If ESPN management flexes their muscles too much, McAfee and Smith can go independent.
McAfee is notorious for not finishing his previous contracts at FanDuel, DAZN, and Barstool Sports. Smith’s ESPN deal expires in less than 18 months. If ESPN doesn’t make him its highest-paid employee, he could bolt. On the management side, many of the old guardrails in Bristol are disappearing as a new generation of executives embrace sports betting and the flagship channel’s direct-to-consumer future. As one industry source asks: “ESPN’s mantra is ‘Serving Sports Fans.’ Are they serving sports fans with all this?”

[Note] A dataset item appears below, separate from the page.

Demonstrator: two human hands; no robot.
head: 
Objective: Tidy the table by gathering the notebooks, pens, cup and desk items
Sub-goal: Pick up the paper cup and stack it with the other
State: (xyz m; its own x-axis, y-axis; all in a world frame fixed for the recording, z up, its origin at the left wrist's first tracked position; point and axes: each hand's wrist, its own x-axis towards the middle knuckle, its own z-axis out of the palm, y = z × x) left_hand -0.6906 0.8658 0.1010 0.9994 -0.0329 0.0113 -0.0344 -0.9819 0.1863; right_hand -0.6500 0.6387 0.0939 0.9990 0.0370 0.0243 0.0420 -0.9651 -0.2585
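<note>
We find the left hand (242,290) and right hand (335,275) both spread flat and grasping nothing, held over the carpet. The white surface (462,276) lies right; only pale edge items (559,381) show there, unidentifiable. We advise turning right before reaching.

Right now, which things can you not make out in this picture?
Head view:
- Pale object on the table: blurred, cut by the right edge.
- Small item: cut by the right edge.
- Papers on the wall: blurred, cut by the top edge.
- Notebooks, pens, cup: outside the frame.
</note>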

Rather than laying down a blanket “stick to sports” mandate, the best ESPN may be able to do is to try to steer its personalities away from controversial subjects. Good luck, especially with a presidential election coming up that could feature ESPN critic Donald Trump. So, welcome to the new ESPN. As Flair—the subject of an ESPN 30 for 30 doc—would say: If you don’t like it, learn to love it.
“The days of ESPN being able to control every movement of what their talent does are over,” warns Hill, who now writes for The Atlantic. She gives a self-deprecating laugh. “Selfishly, I wish they would have come to this conclusion sooner.”